We do much the same in Cashel. We walk around the house and around the outside border wall with a Simens DECT phone that uses BLueface to call the States for around two cents a minute. That's VoIP without any computer turned on in the house. With a broadband connection and a router, you don't need a computer to enjoy big savings and wonderful connectivity. It helps to have a computer to configure the router when it arrives from your VoIP provider but any friend with a browser can configure your router for you.

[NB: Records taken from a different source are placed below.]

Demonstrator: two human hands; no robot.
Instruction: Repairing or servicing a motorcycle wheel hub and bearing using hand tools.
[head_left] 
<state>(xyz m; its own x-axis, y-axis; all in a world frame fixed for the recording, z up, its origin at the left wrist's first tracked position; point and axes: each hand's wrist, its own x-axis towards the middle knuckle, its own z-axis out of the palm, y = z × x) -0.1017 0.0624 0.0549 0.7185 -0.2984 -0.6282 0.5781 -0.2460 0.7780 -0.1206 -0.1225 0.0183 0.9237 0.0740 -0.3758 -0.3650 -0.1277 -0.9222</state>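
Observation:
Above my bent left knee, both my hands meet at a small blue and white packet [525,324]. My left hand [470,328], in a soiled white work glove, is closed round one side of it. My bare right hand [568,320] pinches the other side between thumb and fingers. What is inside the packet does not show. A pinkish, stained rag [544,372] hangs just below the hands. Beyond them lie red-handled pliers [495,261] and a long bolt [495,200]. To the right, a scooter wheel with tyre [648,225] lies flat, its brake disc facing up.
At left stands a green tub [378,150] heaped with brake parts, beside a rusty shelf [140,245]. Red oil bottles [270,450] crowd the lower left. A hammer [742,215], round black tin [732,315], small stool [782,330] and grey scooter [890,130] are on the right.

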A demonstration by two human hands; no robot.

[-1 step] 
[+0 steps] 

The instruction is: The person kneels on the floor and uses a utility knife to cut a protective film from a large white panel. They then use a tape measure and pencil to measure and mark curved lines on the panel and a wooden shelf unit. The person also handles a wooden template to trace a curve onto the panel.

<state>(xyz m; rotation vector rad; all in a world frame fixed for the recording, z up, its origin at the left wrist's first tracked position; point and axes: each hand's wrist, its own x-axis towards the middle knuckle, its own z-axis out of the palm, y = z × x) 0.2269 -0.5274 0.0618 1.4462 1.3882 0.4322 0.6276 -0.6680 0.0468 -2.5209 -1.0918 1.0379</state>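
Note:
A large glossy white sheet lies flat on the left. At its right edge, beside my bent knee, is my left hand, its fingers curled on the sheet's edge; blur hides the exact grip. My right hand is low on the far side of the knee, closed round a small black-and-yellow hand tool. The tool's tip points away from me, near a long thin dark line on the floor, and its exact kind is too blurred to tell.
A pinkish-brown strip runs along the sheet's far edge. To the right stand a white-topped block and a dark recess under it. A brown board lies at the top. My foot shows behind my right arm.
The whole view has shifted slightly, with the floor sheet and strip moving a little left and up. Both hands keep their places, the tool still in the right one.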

Siemens makes the Gigaset C450 IP which we saw on offer for USD 120 in New York. Its base station connects wirelessly to routers. The telephone's menu lets you pick a specific Internet provider. After that, the machine automatically makes any additional settings.
Berlin-based AVM has the Fritz! Mini which looks like an iPod, works as a portable MP3 player, but also lets you grab your e-mails and aggregated newsfeeds. All these things are wonderful ways to leverage broadband without having a computer in sight.
Images of Fritz Mini from AVM.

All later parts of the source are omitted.